* Provided information *
::::::::::
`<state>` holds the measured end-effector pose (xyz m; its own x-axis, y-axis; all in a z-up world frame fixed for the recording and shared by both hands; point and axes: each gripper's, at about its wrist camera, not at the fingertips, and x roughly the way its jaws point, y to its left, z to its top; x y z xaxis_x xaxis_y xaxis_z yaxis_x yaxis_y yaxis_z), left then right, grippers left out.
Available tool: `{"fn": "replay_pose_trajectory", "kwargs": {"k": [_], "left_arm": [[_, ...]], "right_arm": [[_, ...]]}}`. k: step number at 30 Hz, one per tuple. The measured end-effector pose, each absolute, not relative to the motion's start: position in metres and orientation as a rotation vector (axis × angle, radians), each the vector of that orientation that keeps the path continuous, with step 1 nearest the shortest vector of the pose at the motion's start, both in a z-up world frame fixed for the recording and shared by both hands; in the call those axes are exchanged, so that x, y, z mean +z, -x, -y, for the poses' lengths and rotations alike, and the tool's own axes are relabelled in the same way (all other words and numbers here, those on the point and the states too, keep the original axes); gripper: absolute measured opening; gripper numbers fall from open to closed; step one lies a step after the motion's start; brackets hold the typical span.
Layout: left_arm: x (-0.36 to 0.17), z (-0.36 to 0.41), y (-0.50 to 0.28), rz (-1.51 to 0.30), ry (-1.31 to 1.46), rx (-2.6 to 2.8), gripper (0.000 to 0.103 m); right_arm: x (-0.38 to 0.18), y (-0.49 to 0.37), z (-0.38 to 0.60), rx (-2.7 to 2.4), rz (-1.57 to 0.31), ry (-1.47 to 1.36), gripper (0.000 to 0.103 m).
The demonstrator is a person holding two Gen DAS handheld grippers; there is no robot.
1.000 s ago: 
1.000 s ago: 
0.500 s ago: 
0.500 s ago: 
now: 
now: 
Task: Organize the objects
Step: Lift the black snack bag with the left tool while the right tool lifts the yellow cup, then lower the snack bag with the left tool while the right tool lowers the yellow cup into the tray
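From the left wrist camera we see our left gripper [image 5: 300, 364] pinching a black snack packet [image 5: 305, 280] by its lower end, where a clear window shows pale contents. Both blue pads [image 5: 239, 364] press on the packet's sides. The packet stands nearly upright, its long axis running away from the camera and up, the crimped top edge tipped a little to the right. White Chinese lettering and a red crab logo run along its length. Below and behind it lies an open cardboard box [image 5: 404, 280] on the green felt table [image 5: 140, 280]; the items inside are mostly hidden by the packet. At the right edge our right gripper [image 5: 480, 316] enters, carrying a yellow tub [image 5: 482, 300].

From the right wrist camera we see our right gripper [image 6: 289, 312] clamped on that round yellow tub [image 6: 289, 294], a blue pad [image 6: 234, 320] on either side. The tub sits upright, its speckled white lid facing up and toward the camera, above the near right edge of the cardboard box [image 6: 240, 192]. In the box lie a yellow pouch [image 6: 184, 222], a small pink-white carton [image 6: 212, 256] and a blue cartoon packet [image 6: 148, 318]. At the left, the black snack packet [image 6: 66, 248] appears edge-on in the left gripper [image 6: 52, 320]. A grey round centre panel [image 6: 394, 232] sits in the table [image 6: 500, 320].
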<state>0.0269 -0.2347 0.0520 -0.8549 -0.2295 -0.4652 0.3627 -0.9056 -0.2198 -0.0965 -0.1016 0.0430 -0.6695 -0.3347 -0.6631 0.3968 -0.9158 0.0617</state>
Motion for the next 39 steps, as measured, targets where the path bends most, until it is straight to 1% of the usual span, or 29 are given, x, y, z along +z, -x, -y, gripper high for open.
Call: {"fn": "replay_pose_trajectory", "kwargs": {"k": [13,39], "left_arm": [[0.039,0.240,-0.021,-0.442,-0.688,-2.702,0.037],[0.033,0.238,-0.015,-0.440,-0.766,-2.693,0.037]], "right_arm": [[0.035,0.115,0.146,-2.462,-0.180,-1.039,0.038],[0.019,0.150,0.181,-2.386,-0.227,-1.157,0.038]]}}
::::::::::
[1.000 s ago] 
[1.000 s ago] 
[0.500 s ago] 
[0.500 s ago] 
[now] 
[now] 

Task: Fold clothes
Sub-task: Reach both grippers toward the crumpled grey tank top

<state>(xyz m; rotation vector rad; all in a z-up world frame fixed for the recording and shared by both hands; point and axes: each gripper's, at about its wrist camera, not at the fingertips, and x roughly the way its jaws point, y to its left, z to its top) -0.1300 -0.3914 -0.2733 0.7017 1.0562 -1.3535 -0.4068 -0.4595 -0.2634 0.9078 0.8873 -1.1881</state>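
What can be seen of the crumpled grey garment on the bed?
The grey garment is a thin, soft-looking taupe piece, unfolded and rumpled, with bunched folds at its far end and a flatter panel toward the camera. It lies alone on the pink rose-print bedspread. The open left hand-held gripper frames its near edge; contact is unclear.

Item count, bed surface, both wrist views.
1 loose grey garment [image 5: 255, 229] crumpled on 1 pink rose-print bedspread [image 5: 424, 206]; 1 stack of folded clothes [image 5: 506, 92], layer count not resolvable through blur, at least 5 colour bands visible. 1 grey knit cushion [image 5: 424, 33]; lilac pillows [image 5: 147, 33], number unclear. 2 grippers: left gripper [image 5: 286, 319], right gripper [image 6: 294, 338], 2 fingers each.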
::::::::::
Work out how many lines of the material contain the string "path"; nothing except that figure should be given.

2